Ан, нет! Предметом "разбора полетов" стал только этот конкретный случай. Тем же вечером Катерине принесли деньги: всю сумму, копейка в копейку. Взамен попросили только расписку: претензий, мол, никаких не имею. Так все и закончилось. На рынке по прежнему "обували" людей с молчаливого согласия местной власти.
Ни сам заказчик, ни близкие ему люди от лохотронщиков не пострадали. Это было так неожиданно, что Максимейко не выдержал и спросил:
— Зачем же тогда огород городить?
— Вам не понять, — ответил клиент. — Просто люди привыкли ко мне обращаться, а я привык выполнять свои обещания.
— Наши услуги стоят недешево.
— Не волнуйтесь, заплачу из своих сбережений. Я дал честное слово, а оно стоит намного дороже.
— Вы тоже не беспокойтесь, — Валерий Георгиевич был озадачен, — мы вам безусловно поможем.
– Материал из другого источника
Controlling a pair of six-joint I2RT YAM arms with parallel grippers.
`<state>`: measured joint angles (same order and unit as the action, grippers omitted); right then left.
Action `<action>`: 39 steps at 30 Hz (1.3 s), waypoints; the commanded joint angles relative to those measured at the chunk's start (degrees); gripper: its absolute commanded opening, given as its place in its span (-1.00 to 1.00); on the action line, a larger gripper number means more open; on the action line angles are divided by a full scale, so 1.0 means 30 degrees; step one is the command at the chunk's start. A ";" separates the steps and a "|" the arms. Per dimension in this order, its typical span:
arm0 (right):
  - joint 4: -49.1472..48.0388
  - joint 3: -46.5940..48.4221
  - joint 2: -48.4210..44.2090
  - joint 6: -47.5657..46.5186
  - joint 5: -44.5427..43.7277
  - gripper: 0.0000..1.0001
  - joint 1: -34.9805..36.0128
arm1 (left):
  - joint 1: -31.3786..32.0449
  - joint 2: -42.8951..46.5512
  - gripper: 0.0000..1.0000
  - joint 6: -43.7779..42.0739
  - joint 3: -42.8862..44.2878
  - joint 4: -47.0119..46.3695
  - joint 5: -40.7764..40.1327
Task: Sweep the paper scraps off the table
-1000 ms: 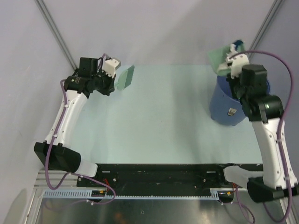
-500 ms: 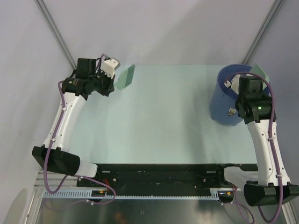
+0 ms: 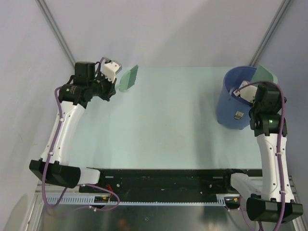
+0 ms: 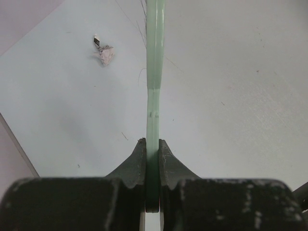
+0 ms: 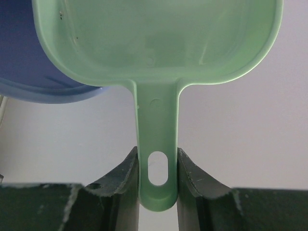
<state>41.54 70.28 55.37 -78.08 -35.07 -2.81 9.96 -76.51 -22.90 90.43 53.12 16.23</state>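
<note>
The left arm is stretched from its base at 7 o'clock up along the left edge of the surface, bent at the elbow, and its wrist is turned inward at about 10 o'clock. The left gripper is pressed together on the lower end of a flat green brush, which is seen edge-on and upright in the wrist view and angled toward the far left corner in the top view. The brush is held above the surface; whether its tip touches cannot be told. Of the paper scraps, one pale crumpled bit with a smaller fleck just beside it is seen in the left wrist view. It lies on the surface at about 11 o'clock from the gripper, apart from the brush; in the top view no scraps can be made out. The right arm is raised almost straight up from its base at 5 o'clock, and its wrist is tipped toward the blue bucket, which stands at the right edge at about 2 o'clock. The right gripper is clamped on the handle of the pale green dustpan. The pan is held over the bucket's far right rim.
</note>
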 commanded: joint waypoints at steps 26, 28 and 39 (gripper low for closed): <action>0.1914 0.9798 0.8813 1.8495 0.8287 -1.00 1.2625 | 0.3068 -0.6456 -1.00 -0.2413 -0.1725 -1.1051 -1.5772; 0.1945 0.8978 0.9691 1.9113 0.8961 -1.00 1.2889 | 0.3010 -0.7948 -0.99 -0.3440 -0.1290 -1.2049 -1.6189; 0.1740 0.4319 0.9901 1.9963 1.1514 -1.00 1.2772 | 0.2277 -1.3959 -1.00 -0.4555 0.1265 -1.1174 -1.4170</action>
<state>48.99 84.99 88.33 -21.02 -4.08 35.77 17.41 -117.12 -33.69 93.03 20.80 -27.38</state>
Просто в подобных случаях граждане идут не сюда.
— И куда же они идут? — искренне заинтересовался клиент.
— Существует много инстанций: прокуратура, РУБОП, милиция...
— Был, — посетитель поморщился, безнадежно махнул рукой, — принимали очень радушно и вопросы задавали примерно такие же: "Ах — ах, неужели и вас?", "Зачем вам тогда это нужно?"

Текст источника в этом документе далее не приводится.